>>>>>

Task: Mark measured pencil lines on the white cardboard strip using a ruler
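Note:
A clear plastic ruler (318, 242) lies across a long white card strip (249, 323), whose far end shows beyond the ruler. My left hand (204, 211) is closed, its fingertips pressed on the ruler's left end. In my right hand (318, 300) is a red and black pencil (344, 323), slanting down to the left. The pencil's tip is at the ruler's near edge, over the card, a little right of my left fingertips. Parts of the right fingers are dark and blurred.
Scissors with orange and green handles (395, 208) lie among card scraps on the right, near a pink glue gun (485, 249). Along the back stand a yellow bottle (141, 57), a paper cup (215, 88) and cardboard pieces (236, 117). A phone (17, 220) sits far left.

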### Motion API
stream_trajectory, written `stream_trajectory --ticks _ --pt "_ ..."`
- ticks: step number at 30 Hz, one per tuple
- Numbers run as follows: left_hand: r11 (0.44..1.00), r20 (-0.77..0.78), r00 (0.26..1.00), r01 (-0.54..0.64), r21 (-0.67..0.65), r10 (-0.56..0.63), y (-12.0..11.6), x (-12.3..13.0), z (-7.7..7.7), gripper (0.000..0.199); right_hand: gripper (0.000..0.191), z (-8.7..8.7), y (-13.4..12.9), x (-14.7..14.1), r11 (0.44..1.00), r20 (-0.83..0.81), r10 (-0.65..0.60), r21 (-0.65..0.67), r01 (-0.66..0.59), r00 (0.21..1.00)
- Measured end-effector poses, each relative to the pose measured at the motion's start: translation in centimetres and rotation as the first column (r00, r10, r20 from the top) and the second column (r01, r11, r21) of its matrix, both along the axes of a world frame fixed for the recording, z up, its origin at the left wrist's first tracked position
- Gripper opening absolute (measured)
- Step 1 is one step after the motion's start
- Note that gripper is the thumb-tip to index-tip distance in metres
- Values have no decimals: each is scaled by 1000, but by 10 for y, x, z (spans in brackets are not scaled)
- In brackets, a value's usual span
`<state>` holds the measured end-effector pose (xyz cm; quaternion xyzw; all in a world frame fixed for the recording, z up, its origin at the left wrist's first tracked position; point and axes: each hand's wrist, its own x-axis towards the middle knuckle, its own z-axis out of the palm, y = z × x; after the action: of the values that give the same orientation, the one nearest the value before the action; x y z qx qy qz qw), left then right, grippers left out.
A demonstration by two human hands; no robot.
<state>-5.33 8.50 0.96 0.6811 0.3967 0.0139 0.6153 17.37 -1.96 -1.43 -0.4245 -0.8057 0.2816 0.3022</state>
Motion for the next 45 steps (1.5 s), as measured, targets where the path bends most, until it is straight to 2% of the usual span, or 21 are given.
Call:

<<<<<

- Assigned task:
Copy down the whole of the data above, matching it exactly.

- Answer below:
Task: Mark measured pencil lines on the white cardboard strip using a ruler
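Note:
A clear plastic ruler (318, 242) lies across a long white card strip (249, 323), whose far end shows beyond the ruler. My left hand (204, 211) is closed, its fingertips pressed on the ruler's left end. In my right hand (318, 300) is a red and black pencil (344, 323), slanting down to the left. The pencil's tip is at the ruler's near edge, over the card, a little right of my left fingertips. Parts of the right fingers are dark and blurred.
Scissors with orange and green handles (395, 208) lie among card scraps on the right, near a pink glue gun (485, 249). Along the back stand a yellow bottle (141, 57), a paper cup (215, 88) and cardboard pieces (236, 117). A phone (17, 220) sits far left.
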
### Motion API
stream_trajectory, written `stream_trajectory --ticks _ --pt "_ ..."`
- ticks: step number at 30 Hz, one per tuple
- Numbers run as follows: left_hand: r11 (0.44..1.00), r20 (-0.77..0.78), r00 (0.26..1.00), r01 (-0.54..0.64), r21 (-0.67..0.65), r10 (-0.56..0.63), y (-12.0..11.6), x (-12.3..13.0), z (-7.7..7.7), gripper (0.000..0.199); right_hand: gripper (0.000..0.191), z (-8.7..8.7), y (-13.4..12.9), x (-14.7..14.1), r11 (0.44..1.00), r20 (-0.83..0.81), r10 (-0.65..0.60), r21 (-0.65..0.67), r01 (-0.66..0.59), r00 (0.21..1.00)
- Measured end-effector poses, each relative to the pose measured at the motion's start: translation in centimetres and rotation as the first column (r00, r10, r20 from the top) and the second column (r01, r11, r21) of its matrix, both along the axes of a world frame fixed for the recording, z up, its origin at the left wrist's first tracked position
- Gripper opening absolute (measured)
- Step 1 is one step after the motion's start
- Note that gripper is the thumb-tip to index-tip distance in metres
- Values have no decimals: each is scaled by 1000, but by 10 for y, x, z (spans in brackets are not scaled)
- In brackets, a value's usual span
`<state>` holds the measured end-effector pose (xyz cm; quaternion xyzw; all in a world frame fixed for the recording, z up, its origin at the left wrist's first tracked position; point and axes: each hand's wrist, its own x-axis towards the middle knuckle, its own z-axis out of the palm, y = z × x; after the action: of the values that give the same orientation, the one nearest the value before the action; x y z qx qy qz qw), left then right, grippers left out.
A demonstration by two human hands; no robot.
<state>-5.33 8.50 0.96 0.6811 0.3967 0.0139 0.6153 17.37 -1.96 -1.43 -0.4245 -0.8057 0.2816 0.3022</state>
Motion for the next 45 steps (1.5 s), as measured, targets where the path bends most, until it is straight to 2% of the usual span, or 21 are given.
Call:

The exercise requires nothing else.